** GIVEN MATERIAL follows **
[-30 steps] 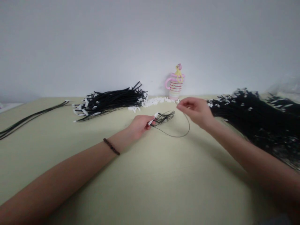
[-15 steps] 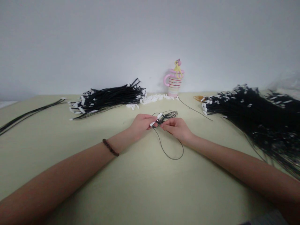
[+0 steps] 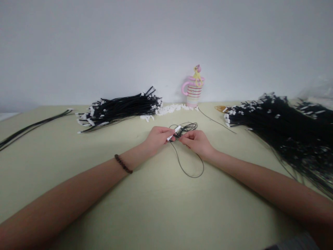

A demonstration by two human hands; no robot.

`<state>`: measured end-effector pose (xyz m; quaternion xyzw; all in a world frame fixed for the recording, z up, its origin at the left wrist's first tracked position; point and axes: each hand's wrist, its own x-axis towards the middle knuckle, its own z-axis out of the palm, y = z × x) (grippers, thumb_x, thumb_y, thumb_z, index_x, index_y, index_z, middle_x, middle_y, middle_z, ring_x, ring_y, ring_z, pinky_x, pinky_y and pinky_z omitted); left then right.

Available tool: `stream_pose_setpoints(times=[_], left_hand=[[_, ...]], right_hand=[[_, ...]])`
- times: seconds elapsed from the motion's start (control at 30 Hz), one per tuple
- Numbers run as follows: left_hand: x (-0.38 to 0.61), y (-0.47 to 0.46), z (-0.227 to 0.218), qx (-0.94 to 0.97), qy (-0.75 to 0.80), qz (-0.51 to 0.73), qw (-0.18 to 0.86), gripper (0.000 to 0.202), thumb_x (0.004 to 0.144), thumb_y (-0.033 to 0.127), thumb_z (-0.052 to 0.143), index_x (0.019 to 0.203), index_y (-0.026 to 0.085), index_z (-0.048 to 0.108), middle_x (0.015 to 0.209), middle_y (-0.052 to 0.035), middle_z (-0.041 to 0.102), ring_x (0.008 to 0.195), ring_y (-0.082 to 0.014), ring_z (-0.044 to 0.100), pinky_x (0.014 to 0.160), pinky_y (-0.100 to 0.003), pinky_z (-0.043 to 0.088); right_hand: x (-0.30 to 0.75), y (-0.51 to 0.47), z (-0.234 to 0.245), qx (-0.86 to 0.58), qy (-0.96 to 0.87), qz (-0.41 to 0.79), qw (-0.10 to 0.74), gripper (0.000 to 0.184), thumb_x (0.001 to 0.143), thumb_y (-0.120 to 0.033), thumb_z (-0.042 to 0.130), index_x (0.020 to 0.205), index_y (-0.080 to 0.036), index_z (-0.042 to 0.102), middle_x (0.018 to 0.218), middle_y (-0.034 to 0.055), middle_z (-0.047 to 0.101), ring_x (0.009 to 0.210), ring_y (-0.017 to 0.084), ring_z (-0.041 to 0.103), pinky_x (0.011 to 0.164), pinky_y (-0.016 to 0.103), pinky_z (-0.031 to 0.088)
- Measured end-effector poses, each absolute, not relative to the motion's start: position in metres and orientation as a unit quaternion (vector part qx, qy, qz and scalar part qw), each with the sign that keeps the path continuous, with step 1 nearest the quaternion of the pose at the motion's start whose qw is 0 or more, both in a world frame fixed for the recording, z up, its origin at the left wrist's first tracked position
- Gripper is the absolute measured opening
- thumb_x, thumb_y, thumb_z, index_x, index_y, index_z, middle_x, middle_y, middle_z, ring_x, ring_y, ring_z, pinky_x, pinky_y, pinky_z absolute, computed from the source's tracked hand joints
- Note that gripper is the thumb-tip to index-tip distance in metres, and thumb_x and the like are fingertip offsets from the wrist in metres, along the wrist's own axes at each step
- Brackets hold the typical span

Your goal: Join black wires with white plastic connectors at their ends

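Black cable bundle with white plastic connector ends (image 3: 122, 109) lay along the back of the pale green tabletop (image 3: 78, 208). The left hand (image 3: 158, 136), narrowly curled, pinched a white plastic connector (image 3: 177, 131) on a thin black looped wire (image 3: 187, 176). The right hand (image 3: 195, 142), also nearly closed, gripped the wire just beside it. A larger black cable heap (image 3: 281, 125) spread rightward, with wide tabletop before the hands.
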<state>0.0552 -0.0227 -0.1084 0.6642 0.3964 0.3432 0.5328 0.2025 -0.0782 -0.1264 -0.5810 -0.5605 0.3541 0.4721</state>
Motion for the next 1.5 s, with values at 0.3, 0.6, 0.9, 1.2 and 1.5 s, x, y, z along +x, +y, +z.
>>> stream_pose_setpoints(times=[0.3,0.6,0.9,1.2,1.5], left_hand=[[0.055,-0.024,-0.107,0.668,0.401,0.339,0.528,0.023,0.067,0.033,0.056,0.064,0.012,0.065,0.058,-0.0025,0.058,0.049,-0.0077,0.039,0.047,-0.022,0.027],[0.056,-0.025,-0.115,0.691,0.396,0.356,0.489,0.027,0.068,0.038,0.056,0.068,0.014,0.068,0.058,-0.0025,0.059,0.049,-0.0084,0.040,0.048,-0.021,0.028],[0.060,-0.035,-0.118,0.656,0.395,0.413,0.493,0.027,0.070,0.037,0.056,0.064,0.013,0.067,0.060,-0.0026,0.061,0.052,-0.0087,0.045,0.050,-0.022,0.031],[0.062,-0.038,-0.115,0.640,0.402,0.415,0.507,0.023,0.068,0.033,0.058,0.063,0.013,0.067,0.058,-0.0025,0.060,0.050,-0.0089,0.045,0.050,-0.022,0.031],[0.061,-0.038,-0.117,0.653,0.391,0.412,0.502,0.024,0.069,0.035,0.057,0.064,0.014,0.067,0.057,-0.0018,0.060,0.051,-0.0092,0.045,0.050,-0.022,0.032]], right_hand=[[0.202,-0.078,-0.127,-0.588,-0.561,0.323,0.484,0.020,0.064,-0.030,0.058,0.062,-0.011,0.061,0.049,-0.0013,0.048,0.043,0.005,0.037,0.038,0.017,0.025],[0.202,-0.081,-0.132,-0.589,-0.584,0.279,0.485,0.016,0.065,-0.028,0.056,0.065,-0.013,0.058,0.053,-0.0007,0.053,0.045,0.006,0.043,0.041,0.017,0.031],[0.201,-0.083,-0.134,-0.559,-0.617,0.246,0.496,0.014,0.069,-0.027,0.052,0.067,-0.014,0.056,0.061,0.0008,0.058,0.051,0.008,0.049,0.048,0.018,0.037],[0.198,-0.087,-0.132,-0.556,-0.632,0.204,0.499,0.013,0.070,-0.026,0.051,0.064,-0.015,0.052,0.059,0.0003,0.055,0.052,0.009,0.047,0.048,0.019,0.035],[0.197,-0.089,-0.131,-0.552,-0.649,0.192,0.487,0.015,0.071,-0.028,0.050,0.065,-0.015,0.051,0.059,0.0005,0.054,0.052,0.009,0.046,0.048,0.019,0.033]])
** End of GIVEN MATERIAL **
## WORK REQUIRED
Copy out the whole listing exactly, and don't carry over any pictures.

## OUTPUT OF THE TASK
[-30 steps] 
[-15 steps] 
[+0 steps] 

A demonstration by two human hands; no robot.

`<state>`: measured end-effector pose (xyz m; quaternion xyzw; all in a world frame fixed for the recording, z up, its origin at the left wrist's first tracked position; point and axes: each hand's wrist, its own x-axis towards the middle knuckle, its own z-axis out of the palm, y = z × x) (grippers, thumb_x, thumb_y, thumb_z, index_x, index_y, index_z, middle_x, middle_y, middle_z, ring_x, ring_y, ring_z, pinky_x, pinky_y and pinky_z omitted); left then right.

Available tool: `stream_pose_setpoints(times=[_], left_hand=[[_, ...]], right_hand=[[_, ...]])`
- times: seconds elapsed from the motion's start (control at 30 Hz), one per tuple
- Numbers run as follows: left_hand: x (-0.38 to 0.61), y (-0.47 to 0.46), z (-0.227 to 0.218), qx (-0.94 to 0.97), qy (-0.75 to 0.80), qz (-0.51 to 0.73), qw (-0.18 to 0.86), gripper (0.000 to 0.202), thumb_x (0.004 to 0.144), thumb_y (-0.033 to 0.127), thumb_z (-0.052 to 0.143), index_x (0.019 to 0.203), index_y (-0.026 to 0.085), index_z (-0.048 to 0.108), middle_x (0.015 to 0.209), middle_y (-0.052 to 0.035), middle_z (-0.041 to 0.102), ring_x (0.008 to 0.195), ring_y (-0.082 to 0.014), ring_z (-0.044 to 0.100), pinky_x (0.014 to 0.160), pinky_y (-0.100 to 0.003), pinky_z (-0.043 to 0.088); right_hand: x (-0.30 to 0.75), y (-0.51 to 0.47), z (-0.234 to 0.245), qx (-0.86 to 0.58), qy (-0.96 to 0.87), qz (-0.41 to 0.79), qw (-0.10 to 0.74), gripper (0.000 to 0.184), thumb_x (0.001 to 0.143), thumb_y (-0.120 to 0.033), thumb_z (-0.042 to 0.130), index_x (0.020 to 0.205), index_y (-0.080 to 0.036), index_z (-0.042 to 0.102), middle_x (0.018 to 0.218), middle_y (-0.034 to 0.055), middle_z (-0.047 to 0.101), ring_x (0.009 to 0.210), ring_y (-0.017 to 0.084), ring_z (-0.041 to 0.103), pinky_x (0.011 to 0.164), pinky_y (-0.016 to 0.103), pinky_z (-0.031 to 0.088)
- Measured end-effector poses, each absolute, not relative to the motion's start: position in metres and orientation as a unit quaternion (vector part qx, qy, qz and scalar part qw), each with the sign that keeps the path continuous, with step 1 nearest the quaternion of the pose at the motion's start whose qw is 0 or more, both in a world frame fixed for the recording, z up, its origin at the left wrist's first tracked position
- Gripper is the absolute measured opening
- thumb_x, thumb_y, thumb_z, index_x, index_y, index_z, middle_x, middle_y, middle_z, ring_x, ring_y, ring_z, pinky_x, pinky_y, pinky_z absolute, computed from the source's tracked hand joints
- Note that gripper is the thumb-tip to index-tip distance in metres, and thumb_x and the like are fingertip offsets from the wrist in metres, along the wrist's own axes at each step
- Brackets hold the typical span

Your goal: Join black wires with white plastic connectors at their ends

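Black cable bundle with white plastic connector ends (image 3: 122, 109) lay along the back of the pale green tabletop (image 3: 78, 208). The left hand (image 3: 158, 136), narrowly curled, pinched a white plastic connector (image 3: 177, 131) on a thin black looped wire (image 3: 187, 176). The right hand (image 3: 195, 142), also nearly closed, gripped the wire just beside it. A larger black cable heap (image 3: 281, 125) spread rightward, with wide tabletop before the hands.
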<state>0.0552 -0.0227 -0.1084 0.6642 0.3964 0.3432 0.5328 0.2025 -0.0782 -0.1264 -0.5810 -0.5605 0.3541 0.4721</state>
Motion for the next 1.5 s, with values at 0.3, 0.6, 0.9, 1.2 and 1.5 s, x, y, z along +x, +y, +z.
>>> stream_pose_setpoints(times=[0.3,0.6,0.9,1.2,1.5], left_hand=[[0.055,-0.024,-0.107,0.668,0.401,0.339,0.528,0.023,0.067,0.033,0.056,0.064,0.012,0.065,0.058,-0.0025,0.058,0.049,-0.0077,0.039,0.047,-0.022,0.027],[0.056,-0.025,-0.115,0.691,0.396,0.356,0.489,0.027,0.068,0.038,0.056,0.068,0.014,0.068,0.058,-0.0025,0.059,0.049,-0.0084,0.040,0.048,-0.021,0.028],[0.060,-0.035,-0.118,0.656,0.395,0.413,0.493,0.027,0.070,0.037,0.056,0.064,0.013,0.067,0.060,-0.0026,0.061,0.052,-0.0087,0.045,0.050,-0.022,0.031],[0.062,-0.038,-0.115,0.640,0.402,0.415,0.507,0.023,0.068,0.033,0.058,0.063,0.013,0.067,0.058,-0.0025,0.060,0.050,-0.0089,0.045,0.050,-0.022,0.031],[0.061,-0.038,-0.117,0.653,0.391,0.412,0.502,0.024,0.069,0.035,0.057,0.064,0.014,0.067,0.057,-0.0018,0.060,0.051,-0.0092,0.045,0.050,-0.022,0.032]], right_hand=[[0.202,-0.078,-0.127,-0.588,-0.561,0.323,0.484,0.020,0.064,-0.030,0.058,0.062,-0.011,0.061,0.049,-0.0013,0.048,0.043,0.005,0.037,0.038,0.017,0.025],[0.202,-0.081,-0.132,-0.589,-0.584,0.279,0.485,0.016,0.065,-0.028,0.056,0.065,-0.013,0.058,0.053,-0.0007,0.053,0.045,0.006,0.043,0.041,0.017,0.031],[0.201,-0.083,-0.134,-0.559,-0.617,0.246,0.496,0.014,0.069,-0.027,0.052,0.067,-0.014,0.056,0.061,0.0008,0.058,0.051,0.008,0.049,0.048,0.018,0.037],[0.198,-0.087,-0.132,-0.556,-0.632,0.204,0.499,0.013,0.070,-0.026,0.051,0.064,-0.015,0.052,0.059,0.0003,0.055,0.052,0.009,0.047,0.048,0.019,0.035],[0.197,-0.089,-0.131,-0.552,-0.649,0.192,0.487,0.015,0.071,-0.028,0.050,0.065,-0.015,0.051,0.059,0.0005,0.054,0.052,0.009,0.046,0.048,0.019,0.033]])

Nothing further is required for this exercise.